MARY LOUISE KELLY, HOST:

Israelis and Palestinians are locked in the worst violence in years. Night after night, the sky over Israel and Gaza lights up with bombs and rockets. More than 200 Palestinians have died, and at least 10 are dead in Israel. And the fighting is tied up, among other things, with election politics on both sides. The hostilities are changing the way Israelis and Palestinians view their political leaders. We're going to talk about that with Shibley Telhami. He is a professor at the University of Maryland and a senior fellow at the Center for Middle East Policy at the Brookings Institution.

Shibley Telhami, welcome back to ALL THINGS CONSIDERED.

SHIBLEY TELHAMI: My pleasure.

KELLY: All right. Let's start on the Israeli side with Israeli Prime Minister Benjamin Netanyahu, who, before the fighting started was - they were engaged in a fourth election, the fourth election in six years. That election is still deadlocked, but it wasn't looking good for him. His future as prime minister looked to be in serious doubt. How do things look now?

TELHAMI: You know, if there is a political winner in all this, it is probably Benjamin Netanyahu - not that he expected this level of escalation and losing control as he had, particularly in terms of what's happened inside Israel. But clearly, politically, he's the winner because, in fact, his opponents were - appeared on the verge of putting together a government without him for the first time as he's facing major legal trouble and, this time, even with the support of one of the two Arab parties in the Israeli parliament for the first time. He is not only distracted from his own legal trouble, but he's prevented his opponents from forming a coalition government.

KELLY: Let's look at the Palestinian side, where they were supposed to have elections. Palestinian Authority President Mahmoud Abbas just delayed those elections indefinitely. Why?

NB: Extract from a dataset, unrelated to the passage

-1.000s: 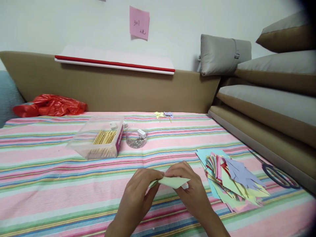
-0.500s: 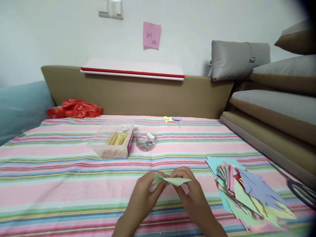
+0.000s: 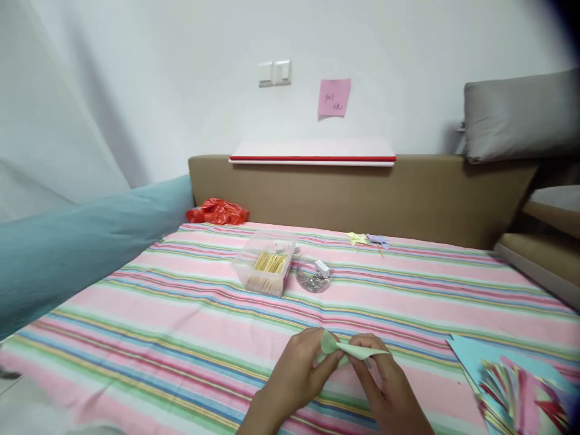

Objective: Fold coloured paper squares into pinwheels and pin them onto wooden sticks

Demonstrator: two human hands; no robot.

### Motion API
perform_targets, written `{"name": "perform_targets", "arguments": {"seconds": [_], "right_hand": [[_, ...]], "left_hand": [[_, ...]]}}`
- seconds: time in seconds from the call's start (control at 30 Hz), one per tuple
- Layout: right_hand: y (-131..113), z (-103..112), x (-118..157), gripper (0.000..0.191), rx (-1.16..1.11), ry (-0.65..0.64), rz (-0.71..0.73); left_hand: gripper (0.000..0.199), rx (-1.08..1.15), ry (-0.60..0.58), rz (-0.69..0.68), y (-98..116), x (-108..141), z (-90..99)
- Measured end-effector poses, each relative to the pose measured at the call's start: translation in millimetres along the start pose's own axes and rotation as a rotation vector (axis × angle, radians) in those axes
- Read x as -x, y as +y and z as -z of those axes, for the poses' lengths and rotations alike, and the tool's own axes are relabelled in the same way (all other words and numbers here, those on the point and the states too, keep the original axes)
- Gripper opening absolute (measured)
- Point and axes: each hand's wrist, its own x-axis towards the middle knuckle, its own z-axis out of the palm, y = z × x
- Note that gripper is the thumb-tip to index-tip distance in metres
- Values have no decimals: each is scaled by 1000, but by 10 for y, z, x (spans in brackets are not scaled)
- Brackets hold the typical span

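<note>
Both my hands hold one folded piece of light green paper [image 3: 351, 349] just above the striped cloth [image 3: 181, 314]. My left hand [image 3: 301, 368] pinches its curled left end. My right hand [image 3: 385, 380] grips the pointed right part from below. A pile of cut coloured paper [image 3: 521, 386] lies on a light blue sheet at the lower right, partly cut off by the frame edge.
A clear box of wooden sticks [image 3: 267, 269] and a small clear cup of metal pins [image 3: 313, 278] stand further back. Two small paper pinwheels [image 3: 368, 240] lie near the brown backrest [image 3: 362, 193]. A red plastic bag [image 3: 217, 212], a teal cushion [image 3: 81, 248] and grey cushions [image 3: 516, 115] surround the cloth.
The view has swung left and up, so the paper pile and cushions slid right. The scissors left the frame. My left hand has curled the green paper's left end upward.
</note>
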Motion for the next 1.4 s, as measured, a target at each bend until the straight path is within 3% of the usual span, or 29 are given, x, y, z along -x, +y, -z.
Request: {"name": "perform_targets", "arguments": {"seconds": [0.1, 0.23, 0.4, 0.57, 0.73, 0.97, 1.1, 1.17, 1.23, 1.3, 1.4], "right_hand": [[-6, -42, -13, 21, -54, 30, -93], [-118, -55, -43, 29, -73, 117, -221], [-270, -16, -100, 37, -208, 249, -387], [-267, -20, -156, 38, -367, 245, -470], [-343, -84, -163, 37, -494, 286, -486], [-293, -87, -175, 31, -458, 186, -370], [-284, -85, -175, 34, -396, 169, -361], [-313, -82, -171, 36, -392, 172, -386], [-340, -68, -170, 39, -408, 202, -427], [-350, -40, -177, 43, -429, 244, -459], [-322, 17, -194, 50, -423, 317, -485]], "left_hand": [[11, 39, 10, 56, 87, 7, 115], [32, 245, 23, 131, 164, -8, 382], [27, 304, 94, 257, 141, 1, 568], [47, 331, 83, 359, 158, -20, 252], [41, 499, 181, 474, 117, -166, -97], [22, 535, 195, 333, 44, -228, -159], [23, 385, 167, 303, 90, -144, -191], [22, 269, 165, 258, 124, -132, -83], [21, 120, 196, 205, 134, -197, 192], [28, -197, 298, 216, 89, -366, 621], [38, -388, 338, 291, -106, -790, 1312]]}}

TELHAMI: He obviously did so for multiple reasons. One is - my own belief is that the only reason he originally said he was going to have elections in January is because they wanted to have a good relationship with the Biden administration. And Biden, they thought, wanted them to have elections. And they were trying to kind of do a certain set of gestures to Biden to improve relations after four years of trouble with Trump. But it turned out Biden wasn't particularly interested in elections, and they sent a lukewarm reaction. They were divided. They sent a yellow, you know, light in terms of encouraging Palestinians to postpone. But also, the Israelis obviously didn't want the elections and sent strong signals.

Add to this that the polls were not showing that he would - that Mahmoud Abbas would do well, that his party would not do well, in part because Hamas itself would probably do better than it did in the prior elections but more that his own party had splintered. And there were over 30 parties, 30 slates that had registered to enter the election with over 90% of the Palestinian public, so there was disillusionment among the public, even though no one really believed that this was going to transform reality on the ground. They thought it might create a certain set of dynamics that could change their situation on the ground.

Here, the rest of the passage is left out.